The nota says (emphasis added):
When stating that the administration of food and water is morally obligatory in principle, the Congregation for the Doctrine of the Faith does not exclude the possibility that, in very remote places or in situations of extreme poverty, the artificial provision of food and water may be physically impossible, and then ad impossibilia nemo tenetur. However, the obligation to offer the minimal treatments that are available remains in place, as well as that of obtaining, if possible, the means necessary for an adequate support of life. Nor is the possibility excluded that, due to emerging complications, a patient may be unable to assimilate food and liquids, so that their provision becomes altogether useless. Finally, the possibility is not absolutely excluded that, in some rare cases, artificial nourishment and hydration may be excessively burdensome for the patient or may cause significant physical discomfort, for example resulting from complications in the use of the means employed.

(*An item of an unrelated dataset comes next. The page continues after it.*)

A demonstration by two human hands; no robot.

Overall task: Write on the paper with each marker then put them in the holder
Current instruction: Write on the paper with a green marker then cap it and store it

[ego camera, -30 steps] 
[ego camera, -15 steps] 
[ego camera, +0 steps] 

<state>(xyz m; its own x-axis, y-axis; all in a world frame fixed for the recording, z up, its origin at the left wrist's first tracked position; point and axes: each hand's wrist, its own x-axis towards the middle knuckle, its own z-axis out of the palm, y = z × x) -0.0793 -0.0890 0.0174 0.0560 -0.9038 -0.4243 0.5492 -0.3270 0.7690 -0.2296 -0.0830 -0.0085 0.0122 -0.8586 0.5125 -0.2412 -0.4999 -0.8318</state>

These exceptional cases, however, take nothing away from the general ethical criterion, according to which the provision of water and food, even by artificial means, always represents a natural means for preserving life, and is not a therapeutic treatment. Its use should therefore be considered ordinary and proportionate, even when the "vegetative state" is prolonged.
Not much wiggle room there. Now, zeroing in on the used of the phrase "in principle" by both the responsum and the nota, Sulmasy begins thus:
...the CDF statement ratifies the views of an international group of Catholic bioethicists who in July 2004 argued that the words “in principle” in the papal allocution did not mean “exceptionless,” but rather the opposite. This is crucial because in the ordinary/extraordinary-means tradition, one cannot make an a priori exceptionless declaration that a particular treatment is ordinary. A treatment that is ordinary in one set of circumstances may be extraordinary in another. The CDF’s response and accompanying commentary declare that its teaching about feeding tubes in PVS must be located squarely within this tradition.
Again, that is true. But in response to concerns about whether Church teaching about using ANH in PVS patients has "changed" to a confusing extent, Sulmasy says (I have added the bullets and accompanying syntactical changes—ML):
What, then, has changed? It seems to me that the proper way for clinicians, hospitals, and families to interpret the CDF statement is to understand it as saying that IF
- a patient is in the rare state known as PVS
- has not left any advance directive
- is otherwise young and healthy
- the government or an insurance carrier is paying or one is independently wealthy
- it is not reasonable to construe that the patient is suffering
- and if there are no apparent complications
The irony here is exquisite. In the very course of affirming that the Vatican has clarified the full rigor of the teaching, Sulmasy so qualifies the teaching's scope that, if his analysis is broadly accepted, the teaching will make virtually no practical difference to current clinical practice in Catholic or any other institutions. Other paragraphs, especially his closing ones, continue in the same vein. Thus, a CDF document meant as a reaffirmation of the strongly-worded doctrinal clarification issued by the previous pope is reduced to a wan reminder that a bit more justification than some have found enough is required for dehydrating and starving a PVS patient to death.
This is how the Enemy uses theologians despite their best intentions. Cynicism and subtlety choke off the Spirit of life. Intelligent Catholics, beware.